The question of whether to use the big consultant firm or the small, local supplier comes up a lot these days and it usually gets an airing whenever there’s a dust-up about projects that have gone off track with scope creep and escalating costs.
It is not easy to use a broad brush on this issue because there are several factors that come into play in making the decision about whether or not to engage the big players. Many of the issues have more to do with the client organisation than anything else. While there may be an impression that government is all one big super-corporate entity, the reality is that it is more like a collection of different machines clunking along in loose formation and coming under increasing pressure to deliver more with less — and the discussion about the definition of ‘more’ is for another day.
Some public sector organisations don’t deal directly with the public (as individuals or corporates) and they all have different histories. Some organisations haven’t invested too much in technology-based change and therefore have no corporate knowledge about the risky business of managing large-scale change projects. Others are old hands and have established very good reputations as competent procurers of third-party services.
So looking for sameness in their respective approaches may be a little too adventurous. And tarring everyone with the same brush is unfair. There are many good people on the client side. Some also mean well but do not have the experience required to come to deal with the many issues that have to be tackled in major projects. On the supplier side, there are also many good people who have good reputations. And, of course, there are those who give their profession a bad name by rushing into contracts without having done enough of the diligence work on risk assessments and potential for scope creep.
Having once worked in a small Irish company, I can recall that to even bid for government business was a major decision because of the time and money required to go through the long gestation period that such contracts sometimes entail, and the ever-present knowledge that people didn’t tend to get sacked in the public sector for sticking with the more established suppliers (the majority of whom had strong connections with their multinational mother ships).
This is a key issue for people who do not get rewarded for taking risks. While logic would suggest that the issue has more to do with capacity building for risk management, another reality lies in the area of limited resources for building that capacity. People, rather than cash, are perhaps a more significant resource problem for some public service agencies. The drive for reducing the size of the public service, the IT drain that many agencies suffered in the boom years and the increasing emphasis on performance where the focus is more on the core business of the organisation in terms of measurable outputs and impacts are all having an effect.
One of the consequences may therefore be that it is easier for people to outsource the problem to professionals.
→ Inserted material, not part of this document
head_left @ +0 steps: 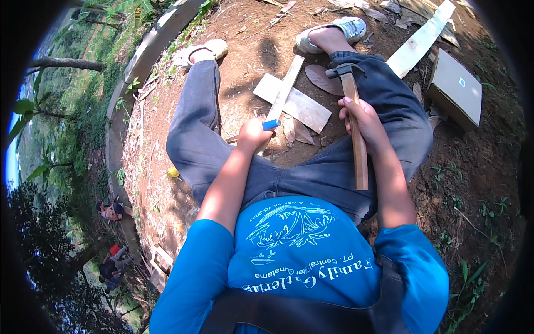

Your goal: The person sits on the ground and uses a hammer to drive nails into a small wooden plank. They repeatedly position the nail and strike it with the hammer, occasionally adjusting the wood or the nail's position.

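My right hand point(364, 119) is closed round the wooden handle of a claw hammer point(349, 83), held above my right thigh with its dark metal head pointing away from me. My left hand point(253, 135) makes a fist round a blue-handled tool point(271, 124). The blue end shows on the fist's right side, and a thin dark length sticks out on the left; its working end is not clear. Beneath that fist runs a narrow wooden strip point(288, 83) between my legs. It lies across a wider, short board point(309, 113) on the ground.
Bare soil with dry leaves point(296, 131) surrounds my spread legs. At the right are a cardboard box point(457, 83) and a long pale board point(421, 43). A curved concrete edge point(117, 111) borders a green slope on the left. Other people point(114, 264) are at the far lower left.
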Available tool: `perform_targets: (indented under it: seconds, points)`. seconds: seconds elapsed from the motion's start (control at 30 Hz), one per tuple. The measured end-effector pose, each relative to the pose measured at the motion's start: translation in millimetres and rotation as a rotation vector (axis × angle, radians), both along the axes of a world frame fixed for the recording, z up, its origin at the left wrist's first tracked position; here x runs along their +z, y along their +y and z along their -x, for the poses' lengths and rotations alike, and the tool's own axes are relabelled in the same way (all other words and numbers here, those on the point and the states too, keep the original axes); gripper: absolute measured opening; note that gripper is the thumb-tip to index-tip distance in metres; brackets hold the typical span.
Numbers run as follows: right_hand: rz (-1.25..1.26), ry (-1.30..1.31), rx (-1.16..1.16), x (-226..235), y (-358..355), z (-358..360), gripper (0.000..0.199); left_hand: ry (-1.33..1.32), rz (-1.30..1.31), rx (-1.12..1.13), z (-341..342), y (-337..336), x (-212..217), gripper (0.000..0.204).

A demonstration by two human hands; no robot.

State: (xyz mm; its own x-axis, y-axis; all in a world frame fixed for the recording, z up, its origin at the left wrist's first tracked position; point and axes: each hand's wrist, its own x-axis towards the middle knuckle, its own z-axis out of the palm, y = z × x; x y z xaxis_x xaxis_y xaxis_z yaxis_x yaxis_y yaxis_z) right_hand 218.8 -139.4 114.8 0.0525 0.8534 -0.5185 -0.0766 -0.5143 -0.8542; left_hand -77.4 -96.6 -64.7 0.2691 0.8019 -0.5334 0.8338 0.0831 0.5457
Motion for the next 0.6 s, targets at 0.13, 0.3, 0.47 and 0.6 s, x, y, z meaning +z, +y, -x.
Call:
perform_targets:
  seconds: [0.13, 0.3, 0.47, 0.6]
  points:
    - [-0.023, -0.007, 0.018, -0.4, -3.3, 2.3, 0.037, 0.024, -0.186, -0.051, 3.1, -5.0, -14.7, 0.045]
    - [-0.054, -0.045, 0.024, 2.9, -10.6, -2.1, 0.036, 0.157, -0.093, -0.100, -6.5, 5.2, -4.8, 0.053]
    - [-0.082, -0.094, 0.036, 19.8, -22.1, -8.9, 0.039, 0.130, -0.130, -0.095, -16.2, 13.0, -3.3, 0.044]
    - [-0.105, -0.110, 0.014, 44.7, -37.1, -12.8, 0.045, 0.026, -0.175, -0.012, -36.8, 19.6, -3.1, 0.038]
And, with issues around experience and human resources, the tendency has to be to go for the supplier organisations that can do the most. While there are well-documented cases of very successful relationships between public and private sector organisations, I think it has a lot to do with the fact that those client organisations have very competent people. For that again, there have been some disasters and many of these can be put down to the fact that the client organisations didn’t quite realise what they were getting into (at sufficiently high level at least) or the suppliers didn’t quite realise how complex the problem was — or, indeed, both.
The evidence is very strong now that large-scale projects involving ICT are, in fact, complex transformational change projects requiring co-ordination across business, human resource and technology areas. So getting all worked up about the micro-technical issues while ignoring the other issues (ie the remaining 80pc) is not the way to do it. For the organisation that needs someone to pull all these strands together, it is far more attractive to get a bigger supplier who can boast (sometimes with little justification, perhaps) that it can do the full deal. Of course, there is the option of handing out a separate contract to someone (even a small operator) to oversee the big project.
But smaller suppliers tend to be more niche providers. While they may be very good at developing some of the software components or handling other specific aspects of the project requirements, they may not be great at dealing with the full picture. Unless the client organisation has the confidence and competence to manage small suppliers and make sure that the project doesn’t end up in a game of musical chairs, smaller companies tend not to feature largely in some of the big projects, except as sub-contractors. Sometimes too in this situation they can get squeezed between the client and the main supplier and end up being scapegoated for delays and cost escalation.
One possible avenue is to form a ‘virtual corporation’ to compete with the bigger suppliers. This corporation might also have a shared executive service to assist in bidding for the large projects. What I had in mind was a type of ‘Kerrygold’ brand for ICT players where they could use a common brand of quality for marketing purposes and have some sort of a bonding system to ensure that if one of the partners got into difficulties the consortium could rescue the situation and give a level of confidence to clients looking for comfort, security and assurances of reduced risk. I did suggest this to some ICT industry contacts and I even detected some enthusiasm for the idea. One straight talker, however, said that if you put some of these people into the same room they’d devour each other. Still, you never know.